• THE PROBLEM
In the entries below, begin at the line with "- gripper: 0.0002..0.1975" and stop after the line with "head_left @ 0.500"; output those lines exactly and omit the pictures.

• EXCERPTED DATA
------------------------------------------------------------------------
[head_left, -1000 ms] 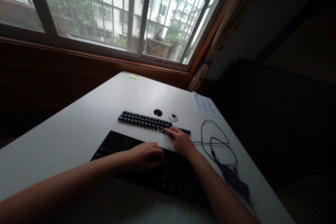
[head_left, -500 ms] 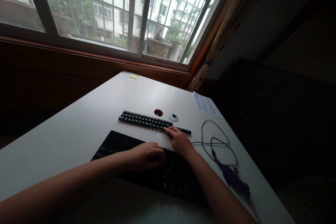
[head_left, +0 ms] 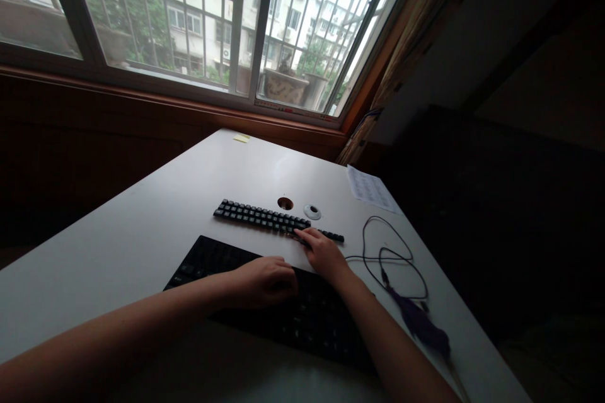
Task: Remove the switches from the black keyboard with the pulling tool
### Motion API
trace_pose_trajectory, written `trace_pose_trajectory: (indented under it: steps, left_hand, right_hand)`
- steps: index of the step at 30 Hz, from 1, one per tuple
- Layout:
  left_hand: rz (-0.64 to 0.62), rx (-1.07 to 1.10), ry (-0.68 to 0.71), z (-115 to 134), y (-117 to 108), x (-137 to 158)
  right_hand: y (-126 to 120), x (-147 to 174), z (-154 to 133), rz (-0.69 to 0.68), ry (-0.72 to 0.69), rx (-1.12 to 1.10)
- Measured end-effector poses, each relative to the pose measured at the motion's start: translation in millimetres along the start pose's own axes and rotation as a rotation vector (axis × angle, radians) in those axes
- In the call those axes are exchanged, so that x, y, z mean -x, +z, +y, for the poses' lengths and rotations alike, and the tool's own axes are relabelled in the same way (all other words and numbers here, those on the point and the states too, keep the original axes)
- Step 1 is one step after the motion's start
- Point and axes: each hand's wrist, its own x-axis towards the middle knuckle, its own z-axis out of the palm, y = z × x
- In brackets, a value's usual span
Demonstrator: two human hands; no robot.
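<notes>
Keyboard (head_left: 319,321), black, lies angled on near part of white bench (head_left: 142,233), partly hidden by both forearms. Dark keycaps (head_left: 262,215) lined up in rows just beyond it. Left hand (head_left: 265,282) curled over the keyboard, fingers bent under; can't tell if it grips anything. Right hand (head_left: 326,254) closed around a slim dark tool (head_left: 301,240) beside the keycaps, tip too small to read. White ring (head_left: 312,211) beyond the keycaps.
</notes>
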Motion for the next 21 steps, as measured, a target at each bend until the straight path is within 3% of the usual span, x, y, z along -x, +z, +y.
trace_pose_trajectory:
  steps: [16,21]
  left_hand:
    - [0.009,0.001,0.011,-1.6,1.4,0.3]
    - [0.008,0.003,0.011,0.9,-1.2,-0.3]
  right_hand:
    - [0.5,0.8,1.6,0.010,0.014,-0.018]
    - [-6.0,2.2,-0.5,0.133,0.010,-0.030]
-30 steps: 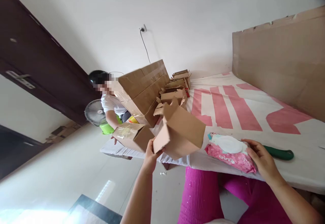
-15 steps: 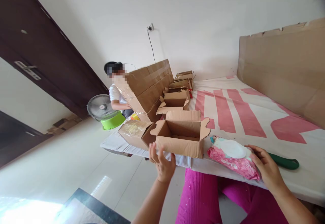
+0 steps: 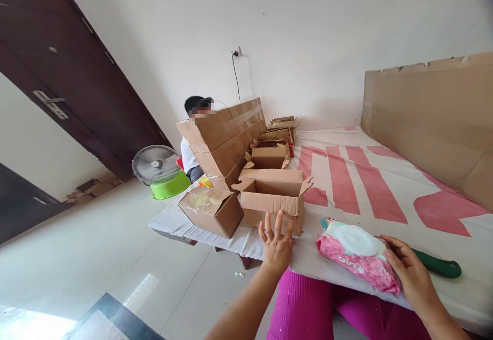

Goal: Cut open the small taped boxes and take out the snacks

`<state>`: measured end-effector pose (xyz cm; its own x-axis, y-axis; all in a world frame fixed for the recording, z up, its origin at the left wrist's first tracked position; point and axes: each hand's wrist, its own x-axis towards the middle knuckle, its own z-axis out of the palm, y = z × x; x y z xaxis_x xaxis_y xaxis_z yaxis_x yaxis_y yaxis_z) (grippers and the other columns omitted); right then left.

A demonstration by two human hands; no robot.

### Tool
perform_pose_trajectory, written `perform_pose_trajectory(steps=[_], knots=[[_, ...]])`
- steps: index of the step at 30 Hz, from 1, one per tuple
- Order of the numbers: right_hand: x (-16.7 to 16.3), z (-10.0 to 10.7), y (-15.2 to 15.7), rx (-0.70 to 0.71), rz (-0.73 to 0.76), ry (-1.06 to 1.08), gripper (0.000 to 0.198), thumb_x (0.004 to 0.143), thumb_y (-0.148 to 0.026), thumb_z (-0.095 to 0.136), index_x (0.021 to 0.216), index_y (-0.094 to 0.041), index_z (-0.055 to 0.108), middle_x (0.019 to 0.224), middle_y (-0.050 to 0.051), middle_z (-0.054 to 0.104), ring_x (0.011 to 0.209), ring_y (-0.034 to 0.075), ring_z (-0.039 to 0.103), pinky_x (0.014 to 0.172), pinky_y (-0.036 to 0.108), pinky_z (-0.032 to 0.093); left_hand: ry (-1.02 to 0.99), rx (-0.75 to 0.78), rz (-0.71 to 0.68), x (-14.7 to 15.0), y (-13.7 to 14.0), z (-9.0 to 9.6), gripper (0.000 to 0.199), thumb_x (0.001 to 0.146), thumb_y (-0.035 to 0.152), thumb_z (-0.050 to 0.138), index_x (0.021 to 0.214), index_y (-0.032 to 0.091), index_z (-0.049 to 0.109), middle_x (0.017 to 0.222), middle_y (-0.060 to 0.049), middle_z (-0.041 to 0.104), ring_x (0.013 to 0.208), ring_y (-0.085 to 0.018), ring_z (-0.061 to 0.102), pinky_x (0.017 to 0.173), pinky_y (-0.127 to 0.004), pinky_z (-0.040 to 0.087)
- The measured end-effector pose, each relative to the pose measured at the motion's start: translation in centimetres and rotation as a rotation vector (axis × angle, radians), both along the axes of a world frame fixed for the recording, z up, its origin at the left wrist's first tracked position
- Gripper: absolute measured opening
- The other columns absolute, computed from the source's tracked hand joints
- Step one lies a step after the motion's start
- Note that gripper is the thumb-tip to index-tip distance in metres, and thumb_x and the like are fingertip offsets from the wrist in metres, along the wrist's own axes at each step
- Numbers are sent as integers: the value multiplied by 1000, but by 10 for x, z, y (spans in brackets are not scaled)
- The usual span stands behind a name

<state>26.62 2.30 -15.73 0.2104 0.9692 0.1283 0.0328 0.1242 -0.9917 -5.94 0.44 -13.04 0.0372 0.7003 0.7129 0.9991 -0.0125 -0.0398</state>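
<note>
Taped boxes stacked, the open box waiting unsealed

I take the open box [image 3: 269, 202] as my landmark. It sits on the cloth-covered worktop [image 3: 304, 263], near the front edge. Well to its right and farther back stands a big cardboard sheet [image 3: 427, 119]; behind it to the left rises a stack of taped boxes [image 3: 227, 139], with a person [image 3: 187, 152] partly hidden beyond. A row of open boxes [image 3: 269, 153] runs directly behind it. A lone taped box [image 3: 208, 209] lies just to its left, a wipes pack [image 3: 360, 255] to its right and a green handle [image 3: 439, 263] past that.

As I judge it, the stack and the lone box are closed up, while my landmark and the row have flaps splayed and closing left over. I can't see down to the landmark's floor.

My left hand [image 3: 277, 248] is at its front face, fingers spread and gripping nothing. My right hand [image 3: 413, 273] lies against the pack's right end; whether those fingers pinch it or merely rest, I can't tell
</note>
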Motion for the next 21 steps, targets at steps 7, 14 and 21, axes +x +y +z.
perform_pose_trajectory(steps=[7, 14, 21], knots=[[1, 2, -2, -7, 21, 2, 52, 71, -58, 71, 109, -24, 66, 115, 7, 71, 102, 24, 67, 78, 23, 57, -124, -76, -18, -11, 12, -4, 57, 80, 17, 64, 134, 31, 53, 148, -11, 33, 138, -42, 26, 104, -58, 37], [-1, 5, -3, 19, 6, -9, 51, 71, -57, 71, 108, -22, 66, 112, 9, 71, 100, 27, 68, 76, 26, 59, -476, -278, 117, -17, 14, -4, 43, 85, 36, 58, 121, 13, 51, 114, -15, 55, 111, -31, 55, 94, -45, 46], [-1, 3, -2, 27, -1, -21, 50, 71, -56, 71, 108, -22, 67, 112, 9, 72, 98, 27, 69, 75, 27, 59, -514, -327, 157, -35, 37, -7, 44, 85, 36, 60, 119, 11, 48, 114, -20, 59, 107, -33, 61, 88, -43, 49]])
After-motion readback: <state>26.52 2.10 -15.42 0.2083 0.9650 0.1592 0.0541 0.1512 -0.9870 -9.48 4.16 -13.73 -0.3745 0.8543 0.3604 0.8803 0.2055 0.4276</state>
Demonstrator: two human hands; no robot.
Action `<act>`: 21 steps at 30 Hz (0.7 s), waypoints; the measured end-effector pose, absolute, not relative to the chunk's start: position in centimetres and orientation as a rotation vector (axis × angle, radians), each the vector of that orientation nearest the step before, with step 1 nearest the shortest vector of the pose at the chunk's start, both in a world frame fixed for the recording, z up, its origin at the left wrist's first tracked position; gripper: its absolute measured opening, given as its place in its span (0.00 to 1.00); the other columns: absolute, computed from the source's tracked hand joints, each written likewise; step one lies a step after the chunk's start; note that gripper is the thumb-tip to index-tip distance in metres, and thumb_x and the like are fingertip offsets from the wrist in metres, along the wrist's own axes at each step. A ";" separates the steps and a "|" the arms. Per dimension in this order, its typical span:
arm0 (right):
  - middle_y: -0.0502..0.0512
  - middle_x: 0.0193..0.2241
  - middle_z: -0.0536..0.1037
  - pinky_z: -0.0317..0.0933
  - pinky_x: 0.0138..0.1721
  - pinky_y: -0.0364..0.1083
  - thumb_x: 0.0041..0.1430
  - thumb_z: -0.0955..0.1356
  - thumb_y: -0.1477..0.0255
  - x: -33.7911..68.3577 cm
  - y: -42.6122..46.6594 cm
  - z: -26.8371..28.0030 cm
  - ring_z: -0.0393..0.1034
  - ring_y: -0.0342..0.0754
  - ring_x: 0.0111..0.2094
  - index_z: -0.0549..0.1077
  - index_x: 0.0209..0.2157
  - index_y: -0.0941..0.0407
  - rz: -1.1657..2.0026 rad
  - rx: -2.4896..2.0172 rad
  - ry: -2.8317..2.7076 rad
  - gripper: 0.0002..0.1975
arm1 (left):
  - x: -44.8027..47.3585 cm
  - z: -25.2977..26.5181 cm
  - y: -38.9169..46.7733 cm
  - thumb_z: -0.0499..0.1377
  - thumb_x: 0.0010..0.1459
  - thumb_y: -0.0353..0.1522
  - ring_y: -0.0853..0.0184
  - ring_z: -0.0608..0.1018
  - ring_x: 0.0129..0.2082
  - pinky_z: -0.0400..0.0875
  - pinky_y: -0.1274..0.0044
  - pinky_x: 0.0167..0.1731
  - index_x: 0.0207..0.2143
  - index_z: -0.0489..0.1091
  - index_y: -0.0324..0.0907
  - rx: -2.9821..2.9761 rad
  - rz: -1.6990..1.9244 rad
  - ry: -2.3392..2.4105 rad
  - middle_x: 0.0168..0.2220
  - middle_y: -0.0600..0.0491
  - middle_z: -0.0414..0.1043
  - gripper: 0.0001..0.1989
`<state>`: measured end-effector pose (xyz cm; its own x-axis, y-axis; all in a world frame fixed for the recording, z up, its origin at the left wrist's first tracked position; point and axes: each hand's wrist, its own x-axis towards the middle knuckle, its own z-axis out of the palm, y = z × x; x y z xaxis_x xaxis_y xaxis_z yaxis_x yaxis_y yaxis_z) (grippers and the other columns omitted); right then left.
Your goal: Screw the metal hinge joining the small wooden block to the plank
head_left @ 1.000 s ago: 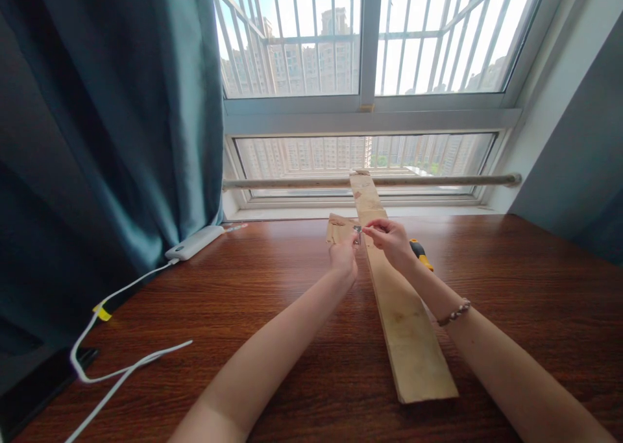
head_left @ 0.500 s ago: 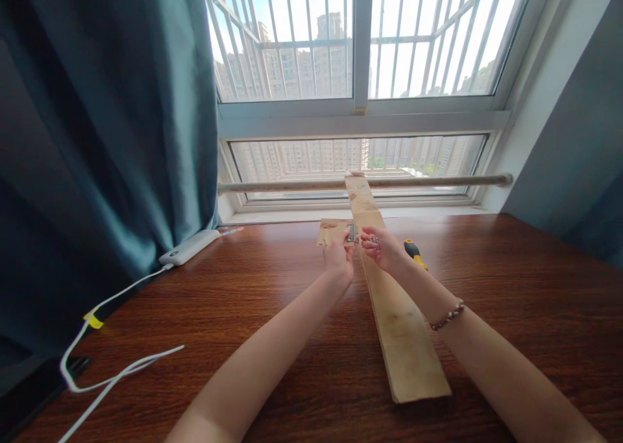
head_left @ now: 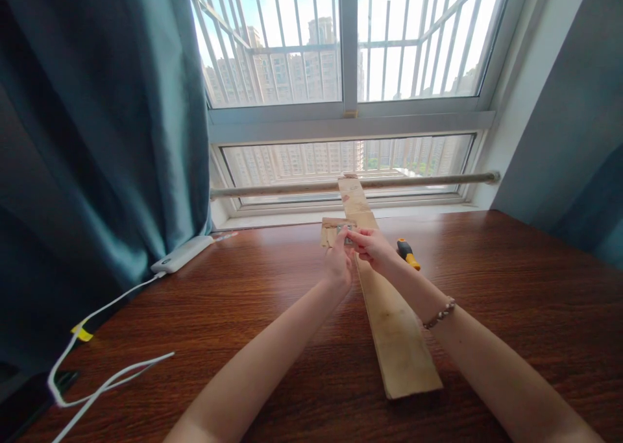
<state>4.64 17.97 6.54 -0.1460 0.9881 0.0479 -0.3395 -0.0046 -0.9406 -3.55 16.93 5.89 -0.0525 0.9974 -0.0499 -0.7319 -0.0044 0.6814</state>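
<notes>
My left hand point(head_left: 339, 261) is closed on a small wooden board point(head_left: 329, 232), its thumb pressing on a grey metal hinge point(head_left: 346, 234) at the board's right edge. Fingertips of my right hand point(head_left: 374, 246) are pinched together at the hinge's right side; anything tiny between them is hidden. Beneath and beside both hands runs a long pale wooden plank point(head_left: 396, 329), lying lengthwise from near me toward the window. Just right of my right wrist lies a screwdriver point(head_left: 407, 253) with a black and yellow handle.
The brown wood-grain table point(head_left: 272, 307) reaches to the window ledge. A white power strip point(head_left: 182, 253) with a white cable point(head_left: 109, 298) lies at the left beside a dark blue curtain point(head_left: 160, 106). A horizontal rail point(head_left: 287, 189) crosses before the window.
My right hand has moved left, its fingertips now at the hinge. The hinge has turned slightly in my left hand's hold. The whole view has shifted a little.
</notes>
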 end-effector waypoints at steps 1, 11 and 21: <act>0.39 0.12 0.54 0.32 0.13 0.37 0.34 0.77 0.59 4.6 18.0 6.6 0.42 0.32 0.13 0.61 0.19 0.57 1.427 -0.841 -1.045 0.24 | -3.6 6.0 16.9 0.64 0.46 0.32 0.72 0.75 0.29 0.67 0.80 0.32 0.29 0.71 0.38 0.541 1.515 0.624 0.30 0.51 0.74 0.08; 0.39 0.11 0.53 0.34 0.12 0.36 0.35 0.76 0.58 4.5 18.4 6.2 0.42 0.32 0.12 0.60 0.19 0.57 1.337 -0.848 -1.001 0.25 | -5.2 6.5 16.3 0.61 0.46 0.23 0.75 0.73 0.23 0.64 0.83 0.23 0.30 0.71 0.37 0.579 1.579 0.732 0.27 0.53 0.74 0.07; 0.39 0.11 0.53 0.33 0.11 0.33 0.52 0.70 0.57 5.1 18.4 7.0 0.41 0.32 0.11 0.61 0.22 0.58 1.563 -0.952 -0.988 0.21 | -19.7 1.6 12.6 0.59 0.48 0.18 0.73 0.73 0.20 0.67 0.83 0.18 0.29 0.70 0.36 0.476 1.526 1.229 0.26 0.50 0.74 0.07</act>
<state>5.06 18.44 7.04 -0.1756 0.9797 -0.0968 -0.3326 -0.1516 -0.9308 -19.71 12.62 1.62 -0.3517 0.8886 -0.2944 -0.4770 0.1005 0.8732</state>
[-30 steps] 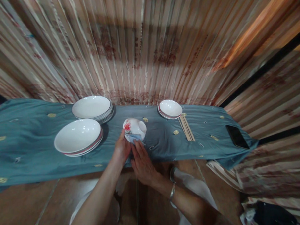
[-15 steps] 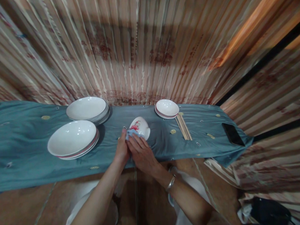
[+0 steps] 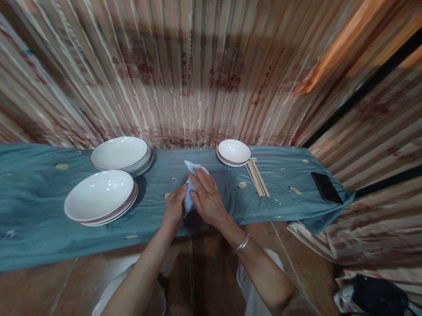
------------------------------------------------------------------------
• ANSWER TO THIS PROBLEM
  - gripper: 0.0002..0.1975
arm1 (left):
  - x: -44.8027..47.3585 cm
  - z: -25.2977..26.5181 cm
  - y: -38.9169..46.7733 cm
  - thumb_z: -0.0499..0.1377
  - thumb_x: 0.0010..0.1459
  - thumb_y: -0.0353..0.1522
  - ring_y: -0.0853..0.0184
  - ring_z: -0.0608..0.1018
  - ring_x: 0.0129..0.2082
  - pinky_z: -0.0400..0.0875
  - pinky_y: -0.1274..0.0044
  - pinky_x: 0.0167..0.1731
  - index_x: 0.0207..0.2143
  - index_z: -0.0489..0.1091
  - index_y: -0.0324..0.0907
  - rx: -2.9821..2.9761 rad
  - rz: -1.6990..1.9244 rad
  - ry: -2.3392..2.4105 rad
  - middle_x: 0.0168..0.2220
  - middle_y: -0.0600..0.0491
  - middle_z: -0.0414..0.1043
  - gripper: 0.0001..0.1989
`<state>`: measured end-effector pose (xyz cm; its own x-axis, y-axis; all in a world frame fixed for the recording, z up, its origin at the left wrist's first tracked position; point and axes: each hand's wrist, its own x-axis towards the middle knuckle, its own z-axis out of the palm, y = z × x; x y z xaxis_x xaxis_y xaxis_z yaxis_x yaxis_y yaxis_z) (grippers and the other columns omitted); right then left.
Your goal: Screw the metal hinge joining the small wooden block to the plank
head_left @ 1.000 s ago: 
head_left @ 0.500 s ago: 

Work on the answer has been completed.